FDM vs. MJF: Technology Comparison

FDM and MJF technologies are very different. The first FDM machine was developed in the 1980s and the fundamental technology has not changed. MJF printers were developed in 2016 and have employed some advanced techniques. FDM printers simply extrude a melted thermoplastic onto the build plate. Whereas MJF makes use of a multi-step process that starts by laying down a thin layer of plastic powder. Then a detailing and fusing agent is applied. Finally, a heat source fuses the material together. 

FDM vs. MJF: Material Comparison

FDM printers can make use of a wide range of rigid and flexible, multi-color thermoplastics. An MJF printer, on the other hand, can only make use of a handful of materials such as nylon, polypropylene, and TPU (Thermoplastic Polyurethane). It must be noted that MJF can produce stronger parts than FDM printers.  

FDM vs. MJF: Product Applications Comparison

FDM printed parts can be successfully used for a wide range of applications. Examples include: functional and visual prototypes, as well as, limited production runs on mechanical components. MJF parts are stronger and tougher than FDM equivalents. These items can be used for low-volume functional parts as an alternative to injection molding, which is often too expensive to justify low production volumes. 
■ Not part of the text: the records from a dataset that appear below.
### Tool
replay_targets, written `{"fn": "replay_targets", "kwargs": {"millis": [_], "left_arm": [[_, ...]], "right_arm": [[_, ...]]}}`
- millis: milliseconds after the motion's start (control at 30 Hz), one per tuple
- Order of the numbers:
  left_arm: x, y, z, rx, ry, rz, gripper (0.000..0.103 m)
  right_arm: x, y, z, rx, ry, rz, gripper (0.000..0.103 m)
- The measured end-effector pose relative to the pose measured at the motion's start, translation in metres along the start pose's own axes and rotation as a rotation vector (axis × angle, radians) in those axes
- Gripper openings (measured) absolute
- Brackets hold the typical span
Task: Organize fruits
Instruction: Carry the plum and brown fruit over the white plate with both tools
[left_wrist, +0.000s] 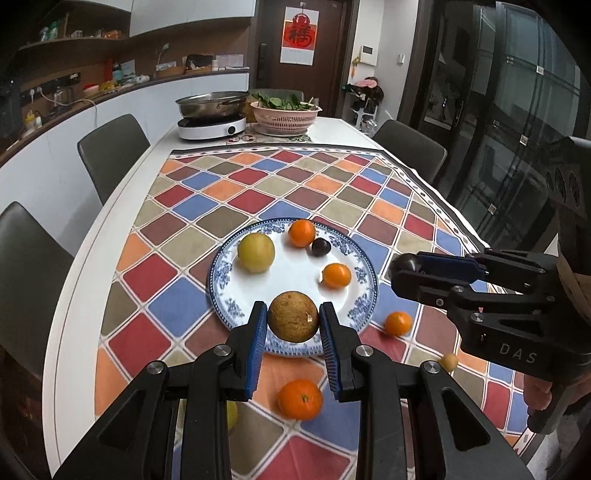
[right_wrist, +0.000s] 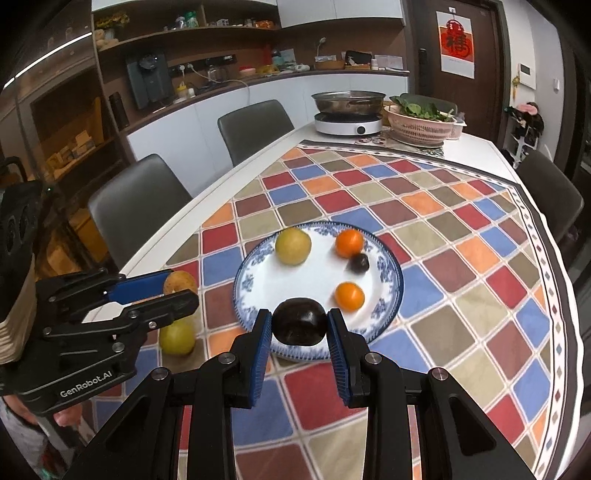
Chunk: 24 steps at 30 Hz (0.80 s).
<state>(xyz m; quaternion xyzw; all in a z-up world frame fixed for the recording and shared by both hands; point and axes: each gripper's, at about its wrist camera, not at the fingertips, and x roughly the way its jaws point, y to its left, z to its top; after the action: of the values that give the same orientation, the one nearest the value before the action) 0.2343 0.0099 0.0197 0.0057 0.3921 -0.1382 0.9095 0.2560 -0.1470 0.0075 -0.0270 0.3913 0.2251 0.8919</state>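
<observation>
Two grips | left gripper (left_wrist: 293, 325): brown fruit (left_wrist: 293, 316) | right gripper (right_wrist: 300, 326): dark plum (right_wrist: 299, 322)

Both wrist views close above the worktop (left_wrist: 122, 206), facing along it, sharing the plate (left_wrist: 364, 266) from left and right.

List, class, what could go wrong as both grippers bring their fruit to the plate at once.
1. The left gripper holds a brown fruit and the right gripper a dark plum, both near the same edge of the plate; they might collide.
2. Round fruit set down near that rim may roll off.
3. A dropped fruit could knock the small orange already on the plate.
</observation>
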Motion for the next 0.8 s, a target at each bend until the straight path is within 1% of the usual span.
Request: {"fn": "replay_targets", "kwargs": {"millis": [133,367,600,800], "left_arm": [[0.014,0.008,0.011,-0.006,0.021,-0.002,0.029],[0.045,0.021,0.025,-0.022,0.084,0.007,0.029],[0.075,0.033,0.030,-0.064,0.136,-0.003,0.029],[0.102,0.041,0.031,-0.092,0.197,-0.011,0.029]], "right_arm": [[0.013,-0.005,0.015,-0.006,0.009,0.002,0.031],[0.041,-0.011,0.034,-0.026,0.044,0.002,0.031],[0.078,-0.017,0.043,-0.034,0.105,0.008,0.031],[0.105,-0.024,0.047,-0.029,0.155,0.015,0.031]]}}
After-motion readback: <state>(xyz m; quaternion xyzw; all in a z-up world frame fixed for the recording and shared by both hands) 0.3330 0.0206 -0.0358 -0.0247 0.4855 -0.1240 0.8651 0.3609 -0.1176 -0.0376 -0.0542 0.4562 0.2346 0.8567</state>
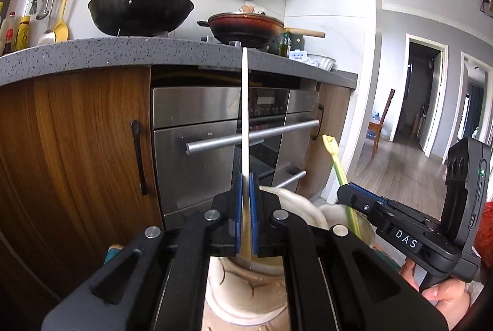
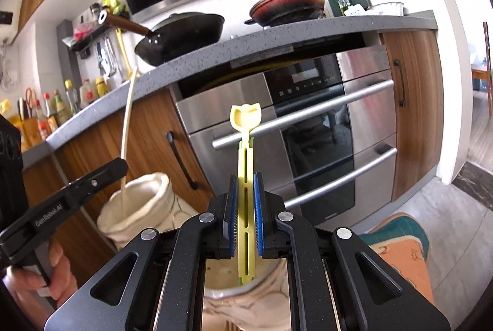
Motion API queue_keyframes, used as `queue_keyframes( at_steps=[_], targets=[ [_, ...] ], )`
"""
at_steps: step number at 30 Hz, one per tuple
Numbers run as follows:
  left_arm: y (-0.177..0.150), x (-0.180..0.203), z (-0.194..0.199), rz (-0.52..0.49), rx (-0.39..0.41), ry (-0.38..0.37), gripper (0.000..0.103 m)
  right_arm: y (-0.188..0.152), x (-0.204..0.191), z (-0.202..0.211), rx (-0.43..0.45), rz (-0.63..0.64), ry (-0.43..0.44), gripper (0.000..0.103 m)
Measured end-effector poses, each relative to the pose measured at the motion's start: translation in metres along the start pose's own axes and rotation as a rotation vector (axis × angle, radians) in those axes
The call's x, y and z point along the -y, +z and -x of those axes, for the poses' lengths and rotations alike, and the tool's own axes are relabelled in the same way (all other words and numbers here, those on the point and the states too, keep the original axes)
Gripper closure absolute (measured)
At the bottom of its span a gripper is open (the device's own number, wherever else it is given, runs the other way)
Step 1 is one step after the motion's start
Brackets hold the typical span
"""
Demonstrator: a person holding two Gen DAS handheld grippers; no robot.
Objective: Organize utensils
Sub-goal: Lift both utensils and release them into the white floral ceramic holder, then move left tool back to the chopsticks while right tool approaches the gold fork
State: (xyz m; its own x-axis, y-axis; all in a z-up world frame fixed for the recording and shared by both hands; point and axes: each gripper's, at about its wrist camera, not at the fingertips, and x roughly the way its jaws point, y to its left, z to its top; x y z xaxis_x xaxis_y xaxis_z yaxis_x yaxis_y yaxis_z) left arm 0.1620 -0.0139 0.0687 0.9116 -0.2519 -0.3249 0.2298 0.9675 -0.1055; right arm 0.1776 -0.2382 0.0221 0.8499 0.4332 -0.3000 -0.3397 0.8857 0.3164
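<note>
The left tool (image 1: 245,201) is clamped on a thin white utensil (image 1: 245,115) that stands nearly upright, its lower end already at the mouth of the cream holder (image 1: 246,288) directly beneath. The right tool (image 2: 245,217) grips a yellow-green slotted utensil (image 2: 245,177), also upright, with its bottom tip just inside the rim of a second cream holder (image 2: 222,278) below it. Each utensil's long axis points down into its holder, so I judge the coming move to be a straight descent for both hands, neither clearly nearer.
</note>
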Motion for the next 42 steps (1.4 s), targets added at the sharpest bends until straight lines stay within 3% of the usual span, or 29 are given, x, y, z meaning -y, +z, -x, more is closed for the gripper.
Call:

FDM vs. MJF: Print Volume Comparison

FDM printers can have much larger build volumes than MJF printers. However, it must be noted that MJF printers make more efficient use of the available print volume. This can be done by efficiently stacking parts within the entire volume. 

FDM vs. MJF: Surface Finish Comparison

FDM parts have a poor surface finish and require post-processing to improve this. MJF parts have a slightly rough matte surface finish that has the appearance of a sand-cast part. MJF parts can be dyed with a black dye to give a uniform finish, as the parts come out of the printer with an uneven gray color. 

FDM vs. MJF: Cost Comparison

MJF printers are an industrial manufacturing solution and as such are orders of magnitude more expensive than even the most capable FDM printer. A top-range FDM printer can cost approximately $6,950 whereas MJF printers start at $270,000.